>>>

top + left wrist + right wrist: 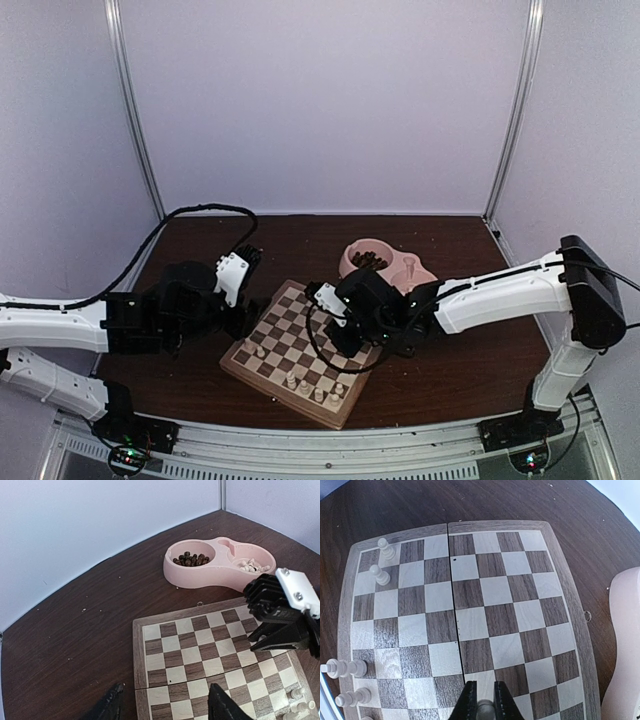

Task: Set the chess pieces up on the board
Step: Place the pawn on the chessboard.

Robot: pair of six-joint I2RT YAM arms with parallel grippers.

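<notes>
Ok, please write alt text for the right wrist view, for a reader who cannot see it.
The right gripper, shut on a pale chess piece, hangs over the board. Other pale pieces sit along its left side; a pink bowl shows at right.

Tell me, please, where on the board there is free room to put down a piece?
The middle squares of the board are bare, from the centre seam across to the side facing the pink bowl. Crowded: the opposite edge, where cream pieces stand. The right gripper holds another cream piece.
</notes>
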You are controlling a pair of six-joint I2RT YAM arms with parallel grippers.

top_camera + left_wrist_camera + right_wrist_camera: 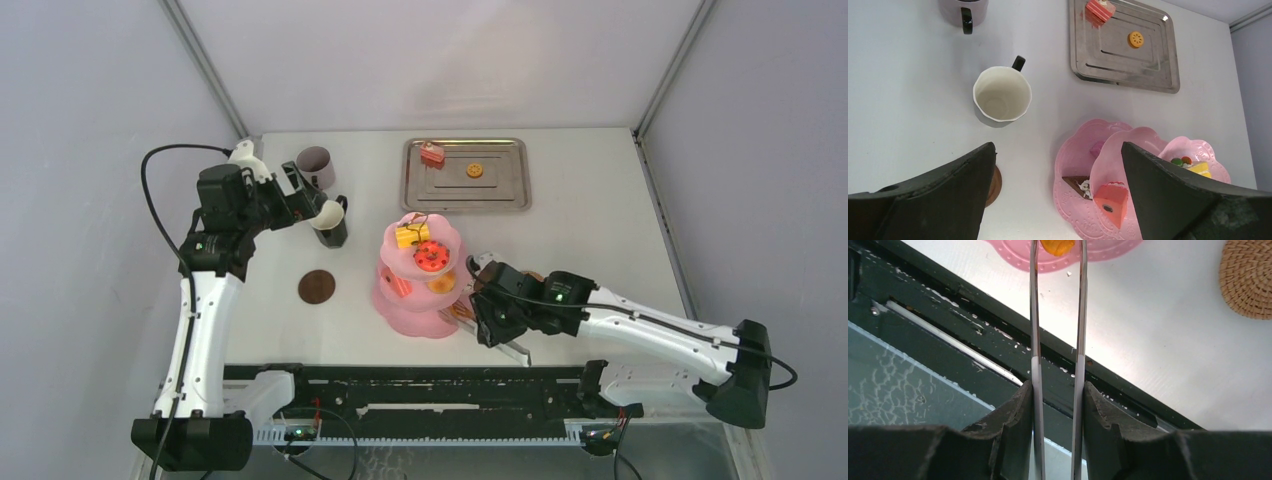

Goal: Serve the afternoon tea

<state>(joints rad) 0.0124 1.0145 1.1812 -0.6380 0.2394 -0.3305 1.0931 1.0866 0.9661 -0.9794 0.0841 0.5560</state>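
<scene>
The pink three-tier stand [398, 316] [1071, 162] stands mid-table with several toy cakes on its tiers: a red donut [432, 256], a yellow cake [410, 236], a chocolate slice [1078, 184] and a coral wedge [1110, 202]. My right gripper [490, 312] [1058, 385] is shut on metal tongs [1080, 315]. An orange pastry [1058, 246] sits between the tong tips over the stand's bottom tier. My left gripper [305, 200] [1058, 146] hangs open and empty above the table, near the black mug [332, 224] [1000, 95]. The mauve mug [315, 165] [964, 10] stands behind it.
The steel tray [515, 200] [1125, 82] at the back holds a pink cake [432, 153] and an orange cookie [474, 170]. A round brown coaster [316, 286] [993, 187] lies left of the stand. A woven coaster [1248, 280] lies beside the tongs. A black rail [973, 325] runs along the near edge.
</scene>
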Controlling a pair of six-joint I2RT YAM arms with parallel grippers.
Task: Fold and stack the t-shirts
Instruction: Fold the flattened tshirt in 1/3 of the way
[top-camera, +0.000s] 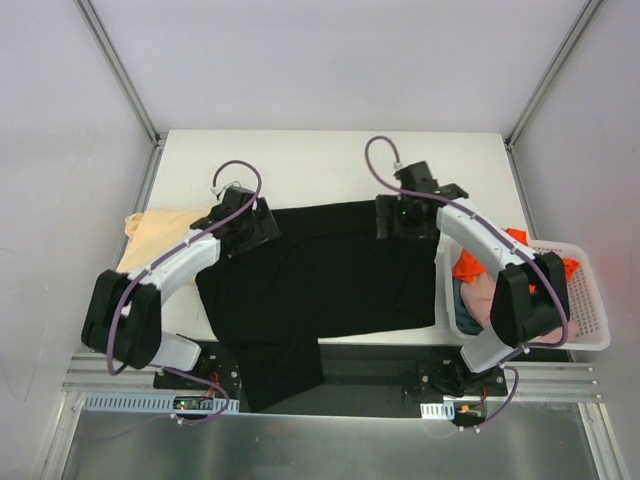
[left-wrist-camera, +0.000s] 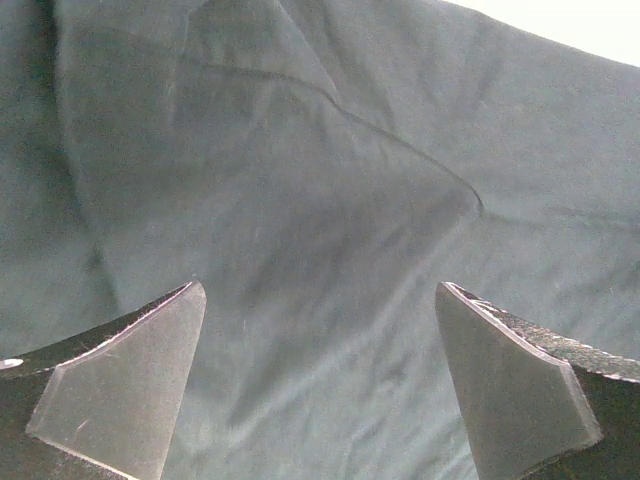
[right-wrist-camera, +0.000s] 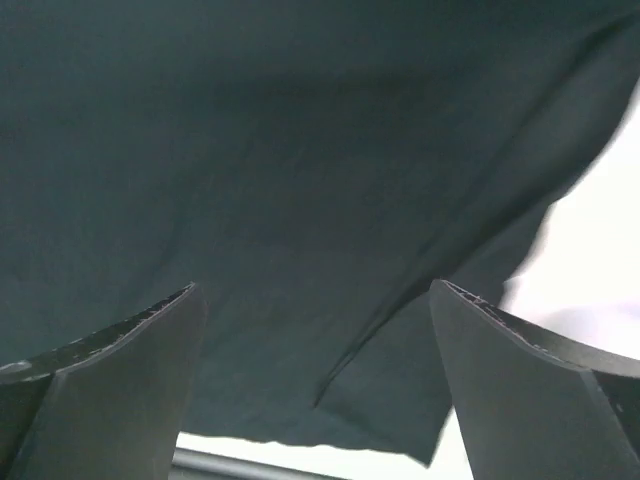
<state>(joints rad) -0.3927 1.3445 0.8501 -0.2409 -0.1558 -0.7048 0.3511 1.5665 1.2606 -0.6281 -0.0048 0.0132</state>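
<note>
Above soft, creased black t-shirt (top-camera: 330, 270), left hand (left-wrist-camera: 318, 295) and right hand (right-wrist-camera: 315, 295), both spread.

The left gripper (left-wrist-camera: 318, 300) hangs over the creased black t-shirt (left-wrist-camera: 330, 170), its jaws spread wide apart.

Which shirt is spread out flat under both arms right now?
The black shirt, spread wide in the middle. The tan shirt lies at the left edge; the orange shirt and pink shirt sit in the basket.
</note>
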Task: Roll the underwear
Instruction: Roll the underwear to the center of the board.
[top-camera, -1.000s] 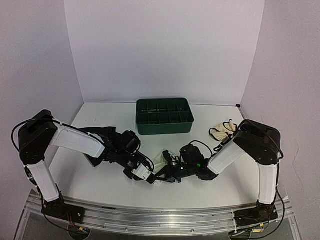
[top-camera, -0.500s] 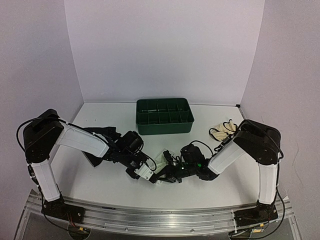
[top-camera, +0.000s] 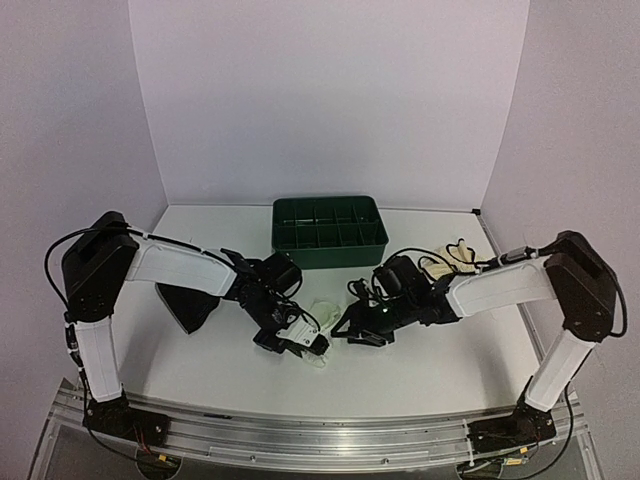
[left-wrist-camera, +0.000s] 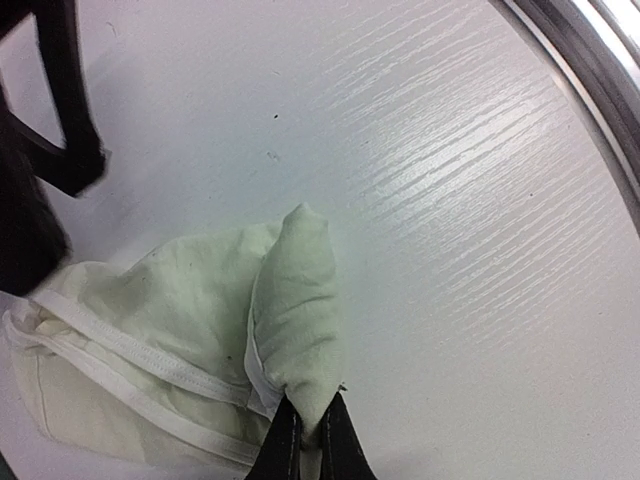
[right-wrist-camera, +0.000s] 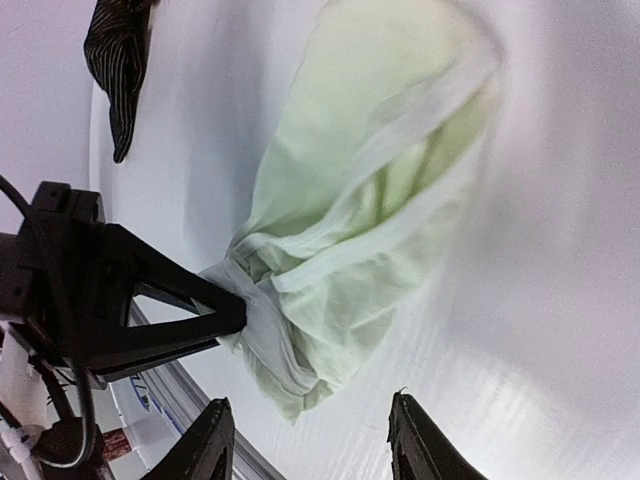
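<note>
Near the front middle of the table (top-camera: 420, 375), between our two arms, lies the mint-white underwear (left-wrist-camera: 170, 300), bunched into a loose heap with its white-banded hems showing.

Our left claw (left-wrist-camera: 305, 430) is closed tight on it. In the left wrist view the two fingertips meet on a raised fold of the pale cloth, and the rest of the garment spreads away from the tips, up and to the left in that view. From the right wrist view we see the same pinch from the other side, with the dark fingers biting a gathered corner.

Our right claw (right-wrist-camera: 310, 415) stands open and holds nothing. Its two fingers are spread apart at the bottom of its own view. The lower tip of the mint-white underwear sits just ahead of the gap between them, near the fingers but touching neither.

The black striped underwear (top-camera: 188, 305) lies well apart, on the left under our left arm. The cream underwear (top-camera: 452, 256) lies at the right, beside our right forearm. The green tray (top-camera: 330, 257) stands farther back in the middle, apart from all three garments.
</note>
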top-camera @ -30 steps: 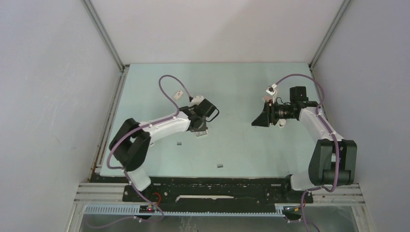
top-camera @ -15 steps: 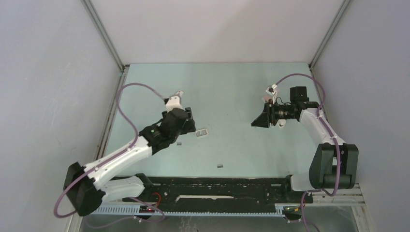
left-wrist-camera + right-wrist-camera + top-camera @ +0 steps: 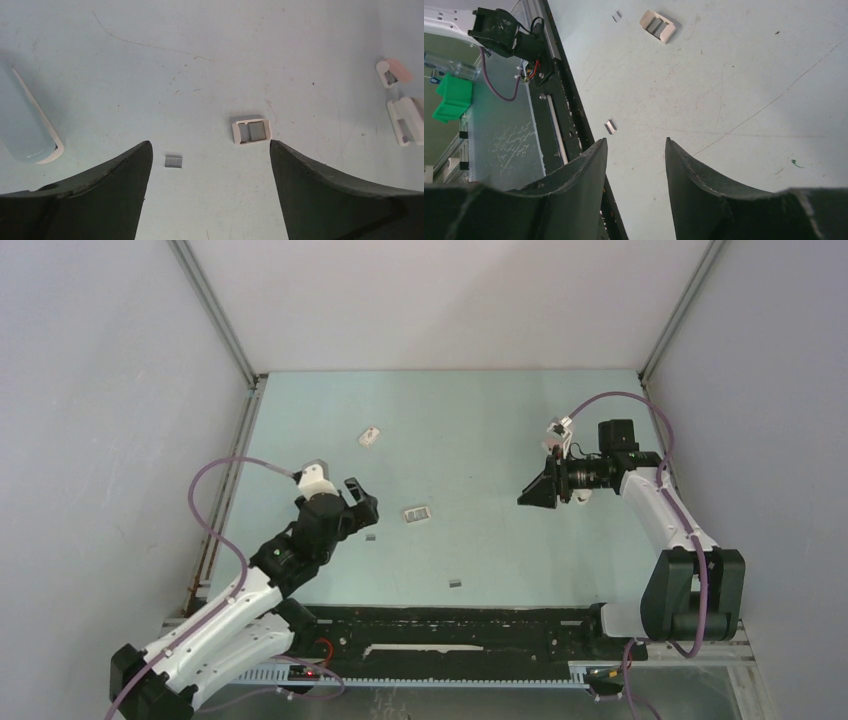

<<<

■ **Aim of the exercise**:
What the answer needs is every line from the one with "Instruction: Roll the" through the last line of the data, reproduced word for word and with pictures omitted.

■ **Problem solution**:
Instruction: Roll the underwear to the center of the board.
[top-camera, -1.000s] 
[top-camera, -0.500s] 
[top-camera, +0.000s] 
[left-wrist-camera, +0.000s] 
[right-wrist-camera, +0.000s] 
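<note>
Near the front middle of the table (top-camera: 420, 375), between our two arms, lies the mint-white underwear (left-wrist-camera: 170, 300), bunched into a loose heap with its white-banded hems showing.

Our left claw (left-wrist-camera: 305, 430) is closed tight on it. In the left wrist view the two fingertips meet on a raised fold of the pale cloth, and the rest of the garment spreads away from the tips, up and to the left in that view. From the right wrist view we see the same pinch from the other side, with the dark fingers biting a gathered corner.

Our right claw (right-wrist-camera: 310, 415) stands open and holds nothing. Its two fingers are spread apart at the bottom of its own view. The lower tip of the mint-white underwear sits just ahead of the gap between them, near the fingers but touching neither.

The black striped underwear (top-camera: 188, 305) lies well apart, on the left under our left arm. The cream underwear (top-camera: 452, 256) lies at the right, beside our right forearm. The green tray (top-camera: 330, 257) stands farther back in the middle, apart from all three garments.
</note>
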top-camera @ -30 steps: 
top-camera @ -15 steps: 
left-wrist-camera + right-wrist-camera + top-camera @ +0 steps: 

That is the complete answer to the exercise.